[2022-09-16] Hello, tennis

The other day I was at a bar and the US Open was on. I don’t particularly watch much pro tennis, so I was surprised by the clean camerawork. It’s very elegant. During gameplay, the camera is static on a lengthwise shot which captures the entire court. It only moves slightly when the ball is hit wide and then goes right back to that symmetric static shot. I figured tennis analytics must be booming ahead of other sports because of this, so I searched for what people have come up with and found… this, where the author, a tennis researcher, lists all the reasons why tennis is decidedly NOT booming, and actually lagging all other major sports. </p>

I've made a career out of statistical analysis and the implementation of traditional machine learning alogrithms, but recently I've been thinking of messing around with computer vision. I tend to learn best by trying (and failing and failing) to apply a new subject to a real-world problem I'm interested in.

Hello, tennis.

I'm going to use this blog as a place to sporadically dump my thoughts and progress on the project. The goal, by the way, is to build a program which takes in the full video broadcast of a tennis match and pushes out an account of the game in tabular format. Each row of the output would be a unique frame of the video, with the court location of both players and the ball and categorical variables for: ball bounce (yes or no), swing type (serve, backhand, forehand, overhead).

Also, there's a community of tennis fans and analysts who are manually tracking games, based on a methodology introduced by Jeff Sackman. If the computer vision project is successful, it can hopefully help scale the tracking and we can get a more comprehensive account of tennis.

[2022-09-17] Project Layout

Because this project is a holistic approach at obtaining tennis data, I've decided to break it into parts. As it stands, this is how I'm thinking of approaching it.

1. Classify game states.

A tennis broadcast has commercials, replays, timeouts, etc. A surprisingly small sliver of the broadcast consists of actual gameplay. Building a binary classification model which differentiates gameplay from the rest of the broadcast is an important first step. Thankfully, the long, static, symmetric shots should make this relatively easy.

2. Identify and map the court.

The ultimate goal is to locate the players and ball using a common coordinate system. The good news is professional tennis matches are played on regulation courts. If a few key aspects of the court are identified, then we can leverage the known court dimensions to create a common coordinate system.

3. Identify the players.

The big question here is whether we can use a pre-trained model for this task or if transfer learning is necessary.

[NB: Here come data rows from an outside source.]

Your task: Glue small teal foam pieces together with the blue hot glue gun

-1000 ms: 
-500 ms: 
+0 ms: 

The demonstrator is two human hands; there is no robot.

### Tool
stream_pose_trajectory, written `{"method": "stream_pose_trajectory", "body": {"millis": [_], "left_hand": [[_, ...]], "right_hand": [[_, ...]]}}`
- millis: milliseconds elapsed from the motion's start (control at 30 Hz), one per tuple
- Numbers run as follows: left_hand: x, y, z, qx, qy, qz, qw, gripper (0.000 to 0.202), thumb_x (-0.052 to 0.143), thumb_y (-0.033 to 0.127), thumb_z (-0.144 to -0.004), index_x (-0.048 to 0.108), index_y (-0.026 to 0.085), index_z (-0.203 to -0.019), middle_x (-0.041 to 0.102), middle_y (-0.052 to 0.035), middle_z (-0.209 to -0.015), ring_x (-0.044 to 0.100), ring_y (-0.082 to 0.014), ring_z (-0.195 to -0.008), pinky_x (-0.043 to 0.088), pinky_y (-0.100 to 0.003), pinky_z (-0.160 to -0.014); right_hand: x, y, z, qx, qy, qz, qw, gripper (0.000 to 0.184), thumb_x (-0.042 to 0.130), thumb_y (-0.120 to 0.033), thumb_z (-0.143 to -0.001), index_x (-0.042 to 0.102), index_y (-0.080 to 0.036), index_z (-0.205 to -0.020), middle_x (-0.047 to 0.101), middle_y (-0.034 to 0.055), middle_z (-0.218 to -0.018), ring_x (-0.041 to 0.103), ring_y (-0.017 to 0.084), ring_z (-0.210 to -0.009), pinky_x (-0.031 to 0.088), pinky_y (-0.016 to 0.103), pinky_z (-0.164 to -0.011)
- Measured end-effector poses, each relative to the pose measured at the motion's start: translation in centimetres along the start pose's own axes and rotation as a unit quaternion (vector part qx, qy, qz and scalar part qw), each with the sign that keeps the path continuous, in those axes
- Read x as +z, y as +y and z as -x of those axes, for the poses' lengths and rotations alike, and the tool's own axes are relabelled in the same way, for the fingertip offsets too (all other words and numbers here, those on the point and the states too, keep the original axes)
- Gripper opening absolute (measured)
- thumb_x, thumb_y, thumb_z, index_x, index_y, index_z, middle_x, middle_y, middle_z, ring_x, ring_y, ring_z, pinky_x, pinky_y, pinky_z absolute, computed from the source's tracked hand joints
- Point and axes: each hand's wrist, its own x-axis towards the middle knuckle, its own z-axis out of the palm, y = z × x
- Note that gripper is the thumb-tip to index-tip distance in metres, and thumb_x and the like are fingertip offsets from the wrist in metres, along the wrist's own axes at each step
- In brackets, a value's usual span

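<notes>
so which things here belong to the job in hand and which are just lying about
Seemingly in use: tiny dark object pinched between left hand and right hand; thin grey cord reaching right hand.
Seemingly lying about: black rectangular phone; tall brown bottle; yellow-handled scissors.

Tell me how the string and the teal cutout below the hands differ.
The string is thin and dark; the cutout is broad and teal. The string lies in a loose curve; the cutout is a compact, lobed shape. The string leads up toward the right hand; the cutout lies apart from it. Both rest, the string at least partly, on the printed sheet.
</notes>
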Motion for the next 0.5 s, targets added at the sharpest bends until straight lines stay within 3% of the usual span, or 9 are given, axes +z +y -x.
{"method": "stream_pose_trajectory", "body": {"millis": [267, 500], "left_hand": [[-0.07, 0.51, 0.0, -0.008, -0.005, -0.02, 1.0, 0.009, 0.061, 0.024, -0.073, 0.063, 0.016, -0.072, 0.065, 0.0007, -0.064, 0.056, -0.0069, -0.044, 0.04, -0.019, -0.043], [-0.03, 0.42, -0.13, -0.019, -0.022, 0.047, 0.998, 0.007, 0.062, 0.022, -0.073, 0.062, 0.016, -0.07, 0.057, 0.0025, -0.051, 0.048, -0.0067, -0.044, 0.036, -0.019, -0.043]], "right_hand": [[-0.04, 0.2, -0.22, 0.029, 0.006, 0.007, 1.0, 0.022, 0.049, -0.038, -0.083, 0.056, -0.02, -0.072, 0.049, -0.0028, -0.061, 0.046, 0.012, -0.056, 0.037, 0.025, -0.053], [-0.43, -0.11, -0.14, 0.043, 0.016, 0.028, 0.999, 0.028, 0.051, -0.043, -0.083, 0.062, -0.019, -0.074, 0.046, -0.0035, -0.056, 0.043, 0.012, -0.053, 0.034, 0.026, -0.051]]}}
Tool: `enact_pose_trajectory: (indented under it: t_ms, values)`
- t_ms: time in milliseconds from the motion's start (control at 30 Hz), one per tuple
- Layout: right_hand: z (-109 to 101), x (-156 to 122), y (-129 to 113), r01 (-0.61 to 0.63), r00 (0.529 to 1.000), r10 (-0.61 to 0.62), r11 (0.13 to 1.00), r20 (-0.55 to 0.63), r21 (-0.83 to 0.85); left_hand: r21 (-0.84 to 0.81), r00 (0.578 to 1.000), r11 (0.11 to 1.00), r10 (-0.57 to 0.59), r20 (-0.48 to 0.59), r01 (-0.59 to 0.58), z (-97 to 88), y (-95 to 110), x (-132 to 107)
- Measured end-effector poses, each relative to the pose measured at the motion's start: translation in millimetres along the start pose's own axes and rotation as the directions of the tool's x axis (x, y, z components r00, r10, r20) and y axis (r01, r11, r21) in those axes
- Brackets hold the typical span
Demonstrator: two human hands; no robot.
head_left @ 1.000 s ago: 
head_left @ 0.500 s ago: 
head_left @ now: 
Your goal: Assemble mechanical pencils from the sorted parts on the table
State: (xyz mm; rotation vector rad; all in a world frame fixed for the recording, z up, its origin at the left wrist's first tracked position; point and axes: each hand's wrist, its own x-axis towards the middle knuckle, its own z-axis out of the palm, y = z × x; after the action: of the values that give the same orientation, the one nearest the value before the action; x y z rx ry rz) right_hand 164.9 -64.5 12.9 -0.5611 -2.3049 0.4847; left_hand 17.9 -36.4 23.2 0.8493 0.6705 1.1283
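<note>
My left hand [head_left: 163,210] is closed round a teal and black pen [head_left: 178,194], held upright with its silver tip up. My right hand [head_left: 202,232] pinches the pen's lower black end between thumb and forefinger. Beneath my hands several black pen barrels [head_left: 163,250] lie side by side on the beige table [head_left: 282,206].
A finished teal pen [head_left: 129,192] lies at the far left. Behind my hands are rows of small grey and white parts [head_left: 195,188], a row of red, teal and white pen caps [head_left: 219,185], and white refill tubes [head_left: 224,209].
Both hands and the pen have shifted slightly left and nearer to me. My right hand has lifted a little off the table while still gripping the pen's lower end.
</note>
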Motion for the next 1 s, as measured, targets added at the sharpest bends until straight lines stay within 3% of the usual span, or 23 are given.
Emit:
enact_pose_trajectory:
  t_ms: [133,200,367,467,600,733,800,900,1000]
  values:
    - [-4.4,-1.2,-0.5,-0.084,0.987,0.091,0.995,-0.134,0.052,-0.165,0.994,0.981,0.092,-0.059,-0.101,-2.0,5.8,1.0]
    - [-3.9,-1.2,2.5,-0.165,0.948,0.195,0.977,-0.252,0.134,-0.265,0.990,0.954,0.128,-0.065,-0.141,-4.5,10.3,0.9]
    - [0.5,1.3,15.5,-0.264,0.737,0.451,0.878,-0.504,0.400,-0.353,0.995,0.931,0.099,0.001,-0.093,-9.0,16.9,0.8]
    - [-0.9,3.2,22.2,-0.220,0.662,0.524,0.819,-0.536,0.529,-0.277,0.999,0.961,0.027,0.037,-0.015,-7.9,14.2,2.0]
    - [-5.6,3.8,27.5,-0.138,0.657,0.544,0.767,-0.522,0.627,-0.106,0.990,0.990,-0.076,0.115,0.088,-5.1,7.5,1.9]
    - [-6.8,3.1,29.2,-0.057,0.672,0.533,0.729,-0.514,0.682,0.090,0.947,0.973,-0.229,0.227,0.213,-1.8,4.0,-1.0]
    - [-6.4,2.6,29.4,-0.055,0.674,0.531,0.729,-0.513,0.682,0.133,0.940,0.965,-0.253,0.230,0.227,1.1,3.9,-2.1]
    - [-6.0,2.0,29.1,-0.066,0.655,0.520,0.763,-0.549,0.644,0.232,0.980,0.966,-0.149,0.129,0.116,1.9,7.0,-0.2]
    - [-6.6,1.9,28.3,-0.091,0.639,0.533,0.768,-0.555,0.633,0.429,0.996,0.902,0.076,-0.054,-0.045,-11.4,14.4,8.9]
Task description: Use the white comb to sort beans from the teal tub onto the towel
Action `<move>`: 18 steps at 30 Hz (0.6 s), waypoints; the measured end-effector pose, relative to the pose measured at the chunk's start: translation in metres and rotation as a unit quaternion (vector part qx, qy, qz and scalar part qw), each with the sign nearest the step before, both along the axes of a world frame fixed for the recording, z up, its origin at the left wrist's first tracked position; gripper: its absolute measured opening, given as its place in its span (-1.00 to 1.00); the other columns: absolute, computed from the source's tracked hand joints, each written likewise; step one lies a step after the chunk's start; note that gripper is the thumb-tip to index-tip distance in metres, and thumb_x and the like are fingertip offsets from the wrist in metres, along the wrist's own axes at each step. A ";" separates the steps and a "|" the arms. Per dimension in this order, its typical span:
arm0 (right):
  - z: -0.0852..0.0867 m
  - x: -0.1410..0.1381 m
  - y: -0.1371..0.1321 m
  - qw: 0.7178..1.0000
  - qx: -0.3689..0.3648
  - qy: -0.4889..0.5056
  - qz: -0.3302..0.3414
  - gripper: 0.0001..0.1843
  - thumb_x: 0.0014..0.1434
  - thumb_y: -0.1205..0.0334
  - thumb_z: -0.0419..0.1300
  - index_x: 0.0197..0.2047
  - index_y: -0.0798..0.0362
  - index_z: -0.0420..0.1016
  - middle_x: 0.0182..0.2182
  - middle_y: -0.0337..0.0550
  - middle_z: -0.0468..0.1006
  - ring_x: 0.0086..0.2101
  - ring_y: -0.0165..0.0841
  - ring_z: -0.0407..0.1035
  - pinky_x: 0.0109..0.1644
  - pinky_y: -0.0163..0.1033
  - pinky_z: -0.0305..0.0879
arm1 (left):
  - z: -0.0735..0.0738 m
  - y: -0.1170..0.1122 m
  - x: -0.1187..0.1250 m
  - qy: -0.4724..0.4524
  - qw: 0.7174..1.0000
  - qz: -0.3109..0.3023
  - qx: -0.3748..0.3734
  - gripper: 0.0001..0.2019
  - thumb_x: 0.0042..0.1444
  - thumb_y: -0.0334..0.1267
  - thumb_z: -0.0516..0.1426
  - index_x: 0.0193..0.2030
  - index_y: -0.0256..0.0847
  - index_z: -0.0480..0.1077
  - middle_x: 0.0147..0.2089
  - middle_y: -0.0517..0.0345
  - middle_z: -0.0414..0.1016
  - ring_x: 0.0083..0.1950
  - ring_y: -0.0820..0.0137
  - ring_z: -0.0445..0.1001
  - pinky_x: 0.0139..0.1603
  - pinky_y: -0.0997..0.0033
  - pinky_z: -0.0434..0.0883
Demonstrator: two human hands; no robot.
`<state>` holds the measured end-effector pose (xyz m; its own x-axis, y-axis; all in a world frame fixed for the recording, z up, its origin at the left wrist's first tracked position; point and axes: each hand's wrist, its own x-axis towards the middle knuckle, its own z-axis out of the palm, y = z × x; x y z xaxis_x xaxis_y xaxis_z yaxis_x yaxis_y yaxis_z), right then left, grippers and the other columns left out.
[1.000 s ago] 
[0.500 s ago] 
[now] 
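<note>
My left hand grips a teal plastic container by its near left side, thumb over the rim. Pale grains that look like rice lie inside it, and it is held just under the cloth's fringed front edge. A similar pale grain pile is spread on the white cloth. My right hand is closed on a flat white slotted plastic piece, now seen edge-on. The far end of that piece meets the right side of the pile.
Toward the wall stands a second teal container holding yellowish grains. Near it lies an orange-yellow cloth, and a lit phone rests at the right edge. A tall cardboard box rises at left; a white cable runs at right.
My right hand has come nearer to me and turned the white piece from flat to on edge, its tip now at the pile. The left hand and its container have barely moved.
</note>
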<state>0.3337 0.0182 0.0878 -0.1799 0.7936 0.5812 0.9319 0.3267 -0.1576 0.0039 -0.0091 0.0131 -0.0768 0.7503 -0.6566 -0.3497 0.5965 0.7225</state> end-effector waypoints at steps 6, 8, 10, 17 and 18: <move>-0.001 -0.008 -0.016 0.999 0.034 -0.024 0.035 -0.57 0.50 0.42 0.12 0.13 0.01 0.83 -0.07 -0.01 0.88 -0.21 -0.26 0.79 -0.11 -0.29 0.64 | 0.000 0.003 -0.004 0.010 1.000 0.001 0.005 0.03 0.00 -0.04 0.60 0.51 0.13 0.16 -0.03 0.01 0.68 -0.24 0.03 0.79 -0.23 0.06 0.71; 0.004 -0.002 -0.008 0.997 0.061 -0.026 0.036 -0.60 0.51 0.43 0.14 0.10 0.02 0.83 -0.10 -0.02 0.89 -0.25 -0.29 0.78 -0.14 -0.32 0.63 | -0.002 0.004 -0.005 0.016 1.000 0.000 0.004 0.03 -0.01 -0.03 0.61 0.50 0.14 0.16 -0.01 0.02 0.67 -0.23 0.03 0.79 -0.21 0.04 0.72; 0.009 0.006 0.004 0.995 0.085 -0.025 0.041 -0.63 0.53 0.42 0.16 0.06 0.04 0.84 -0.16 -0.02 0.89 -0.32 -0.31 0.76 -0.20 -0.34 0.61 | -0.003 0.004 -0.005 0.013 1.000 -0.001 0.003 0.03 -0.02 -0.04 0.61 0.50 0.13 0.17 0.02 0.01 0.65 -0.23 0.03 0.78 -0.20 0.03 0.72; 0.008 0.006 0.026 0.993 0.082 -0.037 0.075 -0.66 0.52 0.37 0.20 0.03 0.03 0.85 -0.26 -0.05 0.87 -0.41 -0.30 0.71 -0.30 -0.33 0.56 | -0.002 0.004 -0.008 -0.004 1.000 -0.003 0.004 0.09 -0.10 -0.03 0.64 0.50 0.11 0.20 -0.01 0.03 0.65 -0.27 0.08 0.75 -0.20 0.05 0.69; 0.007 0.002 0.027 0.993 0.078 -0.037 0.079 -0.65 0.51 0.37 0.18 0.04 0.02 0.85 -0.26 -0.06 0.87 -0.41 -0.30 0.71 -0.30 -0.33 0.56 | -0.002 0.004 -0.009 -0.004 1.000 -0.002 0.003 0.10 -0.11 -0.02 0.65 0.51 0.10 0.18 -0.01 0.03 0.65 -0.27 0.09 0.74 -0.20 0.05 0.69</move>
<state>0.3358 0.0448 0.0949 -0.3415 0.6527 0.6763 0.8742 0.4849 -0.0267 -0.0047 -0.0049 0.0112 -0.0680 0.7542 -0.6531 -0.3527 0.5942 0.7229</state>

The player on the front court is basically protruding from the frame, but given the camera angle, the back court player tends to be mixed in with the ball people. I’ll try a pre-trained model first and use transfer learning on the likely outcome that it isn’t enough.

4. Identify the ball.

There’s already a few ball tracking alorgithms available. Some are out-of-the-box and likely to fail when trying to detect a small tennis ball which travels hundreds of kilometres per hour, but at least one - TrackNet - is designed specifically for tennis matches. The ball detection seems to be the most complex of these problems, so I’m going to do a sort of literature review on the available solutions and go from there.

5. Map the players and ball to the court.

The initial location of the players and ball will be in pixels. The final step is to map these pixel coordinates into standardized coordinates via the court in step 2.

Challenges.

My instinct: the true challenges will be 1) to sufficiently diversify the model so that it doesn’t get confused by the different surfaces/lighting/stadium designs that games are played on and 2) to streamline the model in terms of memory and computation time so that the whole process isn’t too slow moving.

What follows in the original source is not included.